Hulda Margaret Lyttle-Frazier, a native Nashvillian, was born in 1889 to David and Rebecca Lyttle. After receiving her primary education, in September of 1910 Hulda entered the first class of George W. Hubbard Hospital's Training School for Nurses. She gained recognition as an astute scholar and as one willing to render care when needed. Lyttle became proficient in operating room techniques, and attending physicians rewarded her diligence and efficaciousness by requesting Lyttle's help in the operating room. Three years after entering the Training School for Nurses, Lyttle, Lula Woolfolk, and Rhonda A. Pugh became the school's first graduates.
        Lyttle then entered Lincoln Hospital's School of Nursing in New York. Upon completion of her studies at Lincoln Hospital's School of Nursing, Lyttle was asked by her former teacher, Charmian C. Hunt, to stand in for her as an instructor at Southern University's School of Nursing, until her contract with George W. Hubbard Hospital's Training School for Nurses terminated. Lyttle returned to Nashville after her three-month tenure at Southern University's School of Nursing ended. She was recommended for head nurse at Hubbard Hospital by Dr. George W. Hubbard, president of Meharry Medical College, and Dr. Josie Wells, superintendent of George W. Hubbard Hospital, and director and dean of Meharry Medical College's School of Nursing. Lyttle was directly responsible for enhancing the nursing education program and indirectly responsible for improvements made in the general administration of the hospital.
        After leaving Meharry Medical College, Hulda M. Lyttle worked in various health care positions around the country. For almost a year, she gave services and expertise to the newly formed (1941) United Service Organizations (USO) in North Carolina. She later moved to Houston, Texas, where she was to manage a recently inaugurated school of nursing. However, because the school's organizational and operational standards were inadequate to meet the academic needs of prospective student nurses, Lyttle closed the school with help from the state board. She moved to Califomia and for a while worked as a private-duty nurse. In 1948, Lyttle accepted a position with the University of California as administrator of School Health Programs. She later accepted the position of superintendent of the National Baptist Bath House Hospital in Hot Springs, Arkansas. There she met Dr. S. M. Frazier, to whom she seas married in May of 1954. They later moved to Miami, Florida.
        A proponent of continuing education, Lyttle had completed summer extension courses at the University of Colorado and Florida Agricultural and Mechanical University. In 1938, she received the B. S. degree from Tennessee Agricultural and Industrial State College and two years later took advanced courses at the University of Toronto's School of Nursing. Additionally, she held teaching certificates in Florida and Tennessee.

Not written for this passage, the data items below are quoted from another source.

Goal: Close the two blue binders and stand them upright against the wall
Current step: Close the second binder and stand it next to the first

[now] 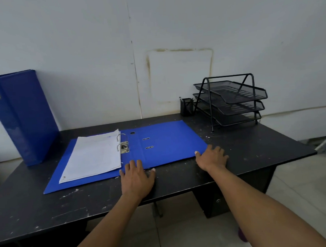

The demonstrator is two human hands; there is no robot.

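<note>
One blue binder (pixel 24 115) is closed and stands upright at the far left of the desk, leaning against the white wall (pixel 98 51). A second blue binder (pixel 168 140) lies open and flat in the middle of the desk, a stack of white paper (pixel 94 157) on its left half beside the metal rings (pixel 122 144). My left hand (pixel 136 176) rests flat at the binder's near edge by the spine, fingers spread. My right hand (pixel 212 156) lies flat on the desk at the near right corner of the open cover, thumb touching it.
The black desk (pixel 180 186) has a black wire three-tier letter tray (pixel 231 101) at its back right, with a black pen cup (pixel 186 107) next to it. The desk's right edge drops off to a tiled floor (pixel 303 182).
</note>
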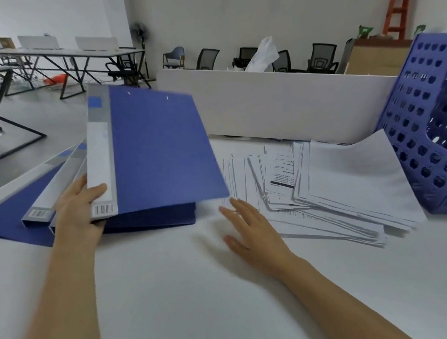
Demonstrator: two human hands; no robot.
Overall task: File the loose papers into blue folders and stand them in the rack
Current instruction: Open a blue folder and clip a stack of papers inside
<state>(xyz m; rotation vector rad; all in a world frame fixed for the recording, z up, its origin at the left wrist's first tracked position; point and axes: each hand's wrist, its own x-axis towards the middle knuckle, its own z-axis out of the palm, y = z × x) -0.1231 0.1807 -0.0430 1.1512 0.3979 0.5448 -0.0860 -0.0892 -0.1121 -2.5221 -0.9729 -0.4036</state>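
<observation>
A blue folder (158, 148) is gripped at its grey spine by the left hand (77, 209) and held tilted, just left of the loose papers (340, 186). More folders (5, 218) are stacked farther left of the papers. The right hand (252, 229) is spread flat, grasping nothing, at the papers' left edge. The blue rack (424, 124) is seen just right of the papers.

- Soft, even light is filling the scene.
- Right hand (252, 231) is blurring, throwing a faint shadow on the table (174, 295).
- Straight lines are bending toward the frame edges.
</observation>
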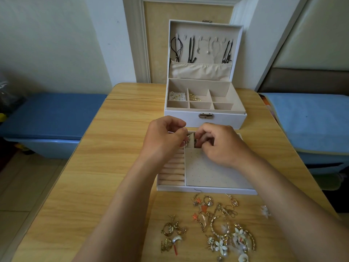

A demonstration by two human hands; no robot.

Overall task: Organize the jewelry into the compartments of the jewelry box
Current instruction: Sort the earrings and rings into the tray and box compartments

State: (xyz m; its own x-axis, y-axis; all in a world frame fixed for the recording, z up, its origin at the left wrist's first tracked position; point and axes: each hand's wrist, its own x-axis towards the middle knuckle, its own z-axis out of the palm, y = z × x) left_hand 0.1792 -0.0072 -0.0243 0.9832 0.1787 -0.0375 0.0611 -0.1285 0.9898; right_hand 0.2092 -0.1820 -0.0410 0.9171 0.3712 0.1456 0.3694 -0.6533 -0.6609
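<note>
Now | left hand (164,138) fingers (181,133) pinch small metal piece (187,138) over tray (207,191) | right hand (219,143): we cannot tell its hold | risk: thin pinch slips, piece missorted.

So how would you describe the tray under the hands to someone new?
On the light wooden table, in front of the open white jewelry box, lies a shallow white tray. Unlike the box, it has beige ring rolls along its left side and a flat perforated panel beside them.

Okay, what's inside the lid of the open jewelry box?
Necklaces hang from hooks: black cords and thin silvery chains. Their lower ends drop behind the gathered fabric pocket, so whatever lies in it is hidden.
</note>
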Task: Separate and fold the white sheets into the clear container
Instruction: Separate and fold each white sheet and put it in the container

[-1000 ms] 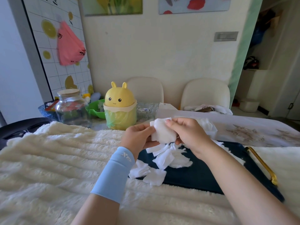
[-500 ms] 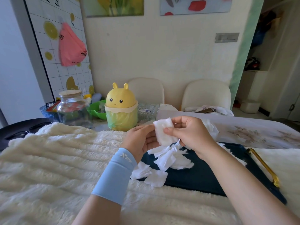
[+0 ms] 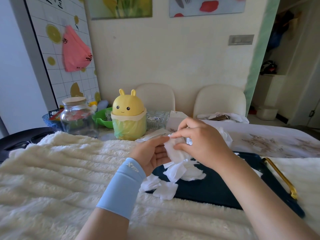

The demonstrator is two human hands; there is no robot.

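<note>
**A:** In the head view, what are the hands doing?

**B:** Both are raised over the table, close together. The left hand (image 3: 152,153), with a light blue fabric sleeve (image 3: 123,186) on its wrist, pinches a small white sheet (image 3: 173,151) of soft paper at its top edge. The right hand (image 3: 202,144) grips the same sheet from the other side, fingers curled round it.

**A:** And the other sheets?

**B:** A heap of crumpled white sheets (image 3: 181,172) lies just below the hands, on a dark blue rectangular tray (image 3: 216,186). A few pieces spill over its near left corner onto the cream fluffy blanket (image 3: 60,170). The tray's gold metal handle (image 3: 280,177) runs along its right end.

**A:** Where is the container?

**B:** A clear glass jar (image 3: 78,116) with a pale lid on it stands past the blanket's far left edge, well apart from the hands. Near it, to the right, is a yellow bunny-shaped plastic bin (image 3: 129,115) lined with a green bag. I cannot tell whether the jar holds any sheets.
</note>
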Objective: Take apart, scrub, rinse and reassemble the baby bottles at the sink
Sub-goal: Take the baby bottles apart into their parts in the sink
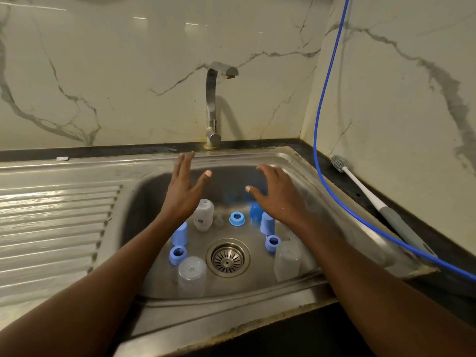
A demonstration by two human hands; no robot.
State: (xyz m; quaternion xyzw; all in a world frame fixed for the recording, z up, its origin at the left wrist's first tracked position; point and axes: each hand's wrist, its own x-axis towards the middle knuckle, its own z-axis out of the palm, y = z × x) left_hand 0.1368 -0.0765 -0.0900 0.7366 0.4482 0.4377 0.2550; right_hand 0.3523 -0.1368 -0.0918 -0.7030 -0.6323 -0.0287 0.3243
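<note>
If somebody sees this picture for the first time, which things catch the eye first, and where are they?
The left hand and the right hand are spread open above the steel sink, holding nothing. Below them, clear bottles, blue caps and blue rings stand scattered around the drain. A white bottle brush lies on the dark counter at the right.

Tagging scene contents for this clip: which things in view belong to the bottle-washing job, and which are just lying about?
For the job: clear bottles, blue caps and blue collar rings in the sink; tap; bottle brush on the right counter; left hand and right hand, open, holding nothing.
Lying about: blue cable down the right wall; small white piece on the back ledge.
</note>
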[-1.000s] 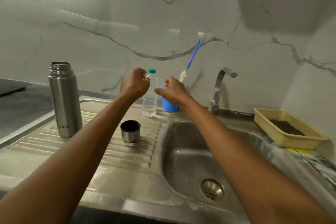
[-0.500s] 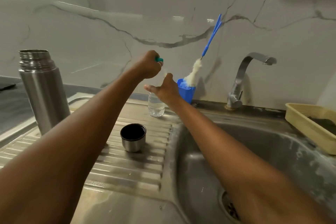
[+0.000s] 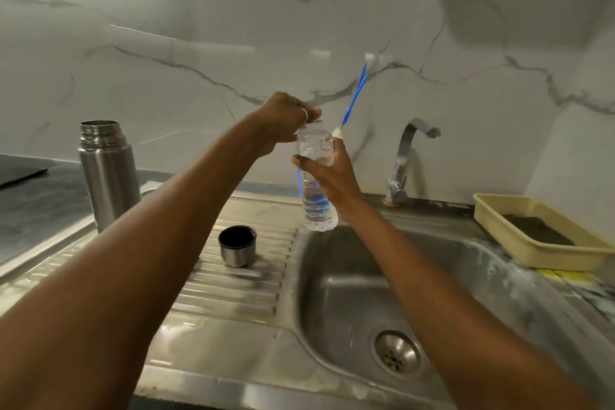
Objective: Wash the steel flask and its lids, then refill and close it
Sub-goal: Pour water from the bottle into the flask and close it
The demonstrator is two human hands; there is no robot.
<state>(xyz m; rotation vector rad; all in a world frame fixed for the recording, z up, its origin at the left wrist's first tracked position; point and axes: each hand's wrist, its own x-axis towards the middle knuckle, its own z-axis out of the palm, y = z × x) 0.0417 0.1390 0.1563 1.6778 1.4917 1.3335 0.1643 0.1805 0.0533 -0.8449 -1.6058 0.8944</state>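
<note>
The steel flask [image 3: 108, 173] stands open and upright at the back left of the draining board. Its steel cup lid [image 3: 237, 245] sits mouth-up on the ribbed board in front of the sink bowl's left edge. A clear plastic water bottle [image 3: 316, 183] is lifted above the board, upright. My right hand [image 3: 332, 176] holds its body from the right side. My left hand [image 3: 286, 121] grips the bottle's top, and its fingers cover the cap.
The steel sink bowl [image 3: 349, 293] with its drain [image 3: 396, 351] lies lower right. A tap [image 3: 404, 163] stands behind it. A blue-handled bottle brush [image 3: 356, 93] leans on the marble wall. A beige tray [image 3: 529, 233] sits at the right.
The water bottle has been lifted off the draining board and brought nearer. My right hand now wraps its body, and my left hand stays closed over the cap.
</note>
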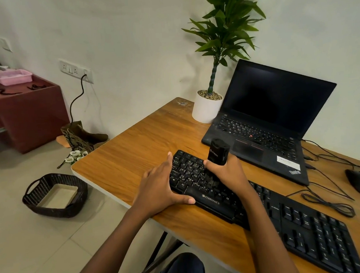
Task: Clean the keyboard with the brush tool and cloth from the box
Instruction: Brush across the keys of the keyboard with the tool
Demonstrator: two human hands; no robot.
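Gripping the brush tool (pixel 217 153) in the right hand (pixel 229 173), steadying the Zebronics keyboard (pixel 211 199) with the flat, spread left hand (pixel 158 185) (holding nothing); could pop keycaps (pixel 194 170) if pressed hard.

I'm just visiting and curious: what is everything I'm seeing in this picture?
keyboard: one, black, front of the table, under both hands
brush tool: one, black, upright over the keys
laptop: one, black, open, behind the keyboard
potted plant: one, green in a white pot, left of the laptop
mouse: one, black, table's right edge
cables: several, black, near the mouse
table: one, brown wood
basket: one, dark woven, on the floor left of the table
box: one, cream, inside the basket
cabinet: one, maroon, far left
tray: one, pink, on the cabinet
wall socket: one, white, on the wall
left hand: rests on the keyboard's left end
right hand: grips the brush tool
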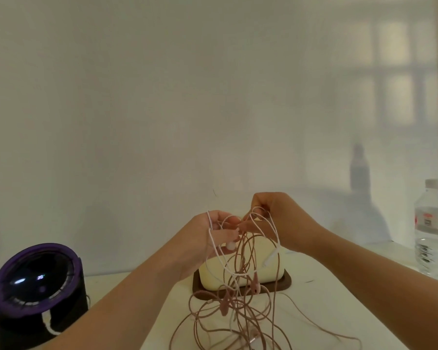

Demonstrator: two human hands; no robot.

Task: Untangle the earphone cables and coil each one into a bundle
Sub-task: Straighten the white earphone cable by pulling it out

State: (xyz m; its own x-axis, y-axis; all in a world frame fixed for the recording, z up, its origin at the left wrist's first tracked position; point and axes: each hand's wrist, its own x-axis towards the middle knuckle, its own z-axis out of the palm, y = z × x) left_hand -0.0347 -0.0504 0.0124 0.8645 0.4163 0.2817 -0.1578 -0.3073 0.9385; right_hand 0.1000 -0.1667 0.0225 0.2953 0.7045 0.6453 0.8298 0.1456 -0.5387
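Observation:
A tangle of earphone cables hangs between my raised hands above the white table. The white cable runs over my left hand, whose fingers curl round it, with a white earbud beneath the fingers. My right hand pinches loops of the pink-brown cable and a white strand. Most of the pink-brown cable trails in loose loops down to the table in front of me. An inline piece of the white cable dangles below my right hand.
A cream box on a dark brown tray stands right behind the tangle. A black and purple round device sits at the left with a white cord. A clear water bottle stands at the right edge. A white wall is close behind.

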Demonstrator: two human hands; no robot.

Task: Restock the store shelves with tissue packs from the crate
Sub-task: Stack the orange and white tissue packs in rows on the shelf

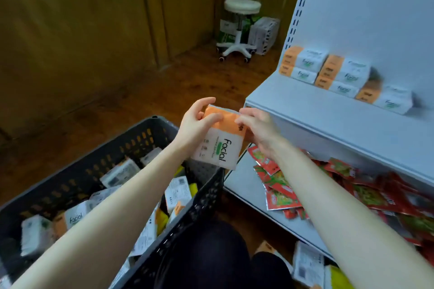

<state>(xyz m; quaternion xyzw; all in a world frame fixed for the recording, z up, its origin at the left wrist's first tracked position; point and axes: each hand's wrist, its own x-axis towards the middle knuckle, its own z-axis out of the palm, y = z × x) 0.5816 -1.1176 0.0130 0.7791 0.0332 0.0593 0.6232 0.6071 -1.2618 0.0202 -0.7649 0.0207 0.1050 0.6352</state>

        Lyttle served as first vice president, then president of the National Association of Colored Graduate Nurses. She was a member of the Miami Chapter of Links, Inc., and the Alpha Kappa Alpha Sorority, Inc.
        On June 23, 1946, Meharry Medical College's officials named the student nurses' residence hall in honor of Hulda M. Lyttle-Frazier. She became the first woman Meharrian so honored by the school and the hospital. At the age of 94, on Sunday, August 7, 1983, at Cedars of Lebanon Medical Center in Miami, Florida, Hulda Margaret Lyttle-Frazier died. She was funeralized on August 10 at the Church of the Open Door and was interred in Lincoln Memorial Park.